ACTIVITY: Check each line of the material below for "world", then copy the ones that contain it.
━━━━━ DATA BELOW
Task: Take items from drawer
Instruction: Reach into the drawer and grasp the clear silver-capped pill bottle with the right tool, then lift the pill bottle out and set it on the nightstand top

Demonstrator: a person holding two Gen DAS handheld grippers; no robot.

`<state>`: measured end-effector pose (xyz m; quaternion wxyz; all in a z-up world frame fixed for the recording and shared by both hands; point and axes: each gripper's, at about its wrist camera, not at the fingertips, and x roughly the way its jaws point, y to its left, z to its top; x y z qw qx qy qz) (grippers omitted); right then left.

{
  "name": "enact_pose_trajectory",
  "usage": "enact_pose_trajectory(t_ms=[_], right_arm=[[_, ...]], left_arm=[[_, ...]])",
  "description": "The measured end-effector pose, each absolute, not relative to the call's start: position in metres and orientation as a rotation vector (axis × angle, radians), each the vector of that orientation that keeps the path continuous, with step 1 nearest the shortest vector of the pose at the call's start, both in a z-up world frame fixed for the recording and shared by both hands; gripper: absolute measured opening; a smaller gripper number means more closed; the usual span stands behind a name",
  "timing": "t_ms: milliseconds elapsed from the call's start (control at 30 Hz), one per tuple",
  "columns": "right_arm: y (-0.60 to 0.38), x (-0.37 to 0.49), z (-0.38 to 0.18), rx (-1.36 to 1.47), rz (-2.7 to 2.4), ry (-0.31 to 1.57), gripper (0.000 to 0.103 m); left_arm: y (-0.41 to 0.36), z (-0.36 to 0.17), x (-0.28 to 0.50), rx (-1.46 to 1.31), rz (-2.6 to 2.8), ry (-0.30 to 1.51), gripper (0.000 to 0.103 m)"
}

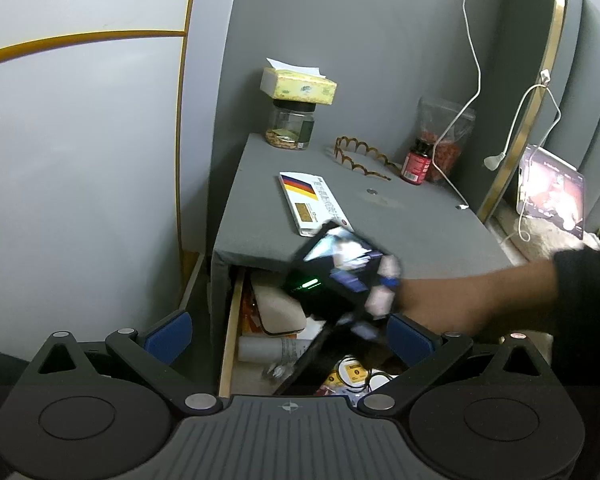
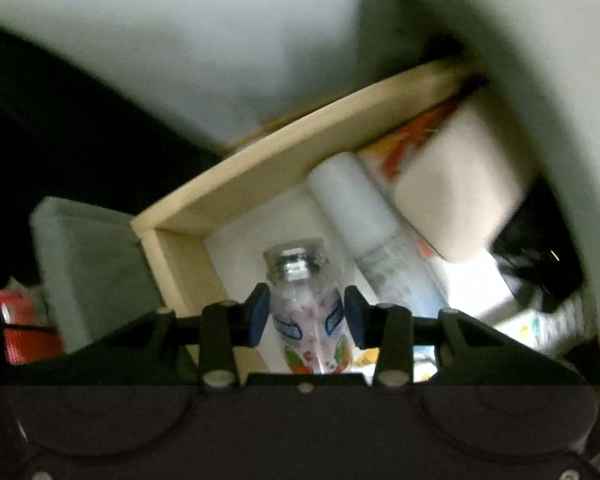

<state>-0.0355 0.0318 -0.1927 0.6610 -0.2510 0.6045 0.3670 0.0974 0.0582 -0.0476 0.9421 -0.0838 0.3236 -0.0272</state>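
Right wrist view: my right gripper (image 2: 303,318) clamps the small bottle (image 2: 306,300) beside the drawer (image 2: 260,160) wall; slick plastic may slip, snagging that wall; my left gripper (image 1: 288,334) gapes empty.

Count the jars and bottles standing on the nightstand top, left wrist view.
2: a clear black-lidded jar at the back left, under the tissue box, and a red-labelled bottle at the back right, before a clear pouch. More may hide behind.

Your black right gripper with blue pads (image 2: 302,316) is clamping a small clear bottle, your matching left gripper (image 1: 288,334) is hovering with jaws spread wide.
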Motion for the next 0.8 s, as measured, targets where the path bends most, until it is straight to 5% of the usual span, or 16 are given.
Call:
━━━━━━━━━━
YOUR SOLUTION:
`<state>`: measured end-effector pose (xyz m; quaternion wxyz; all in a z-up world frame fixed for the recording and shared by both hands; point and axes: each gripper's, at about its wrist camera, not at the fingertips, and x roughly the way its jaws point, y to its left, z to its top; x y z qw qx qy qz) (grippers omitted); right then left.
  "description": "The measured end-effector pose, each absolute, not relative to the call's start: position in metres and orientation as a rotation vector (axis × angle, radians), each the vector of that orientation that keeps the path continuous, with step 1 nearest the shortest vector of the pose at the call's start, both in a z-up world frame fixed for the recording and shared by both hands; gripper: absolute measured opening; a smaller gripper number means more closed; the usual span stands behind a name",

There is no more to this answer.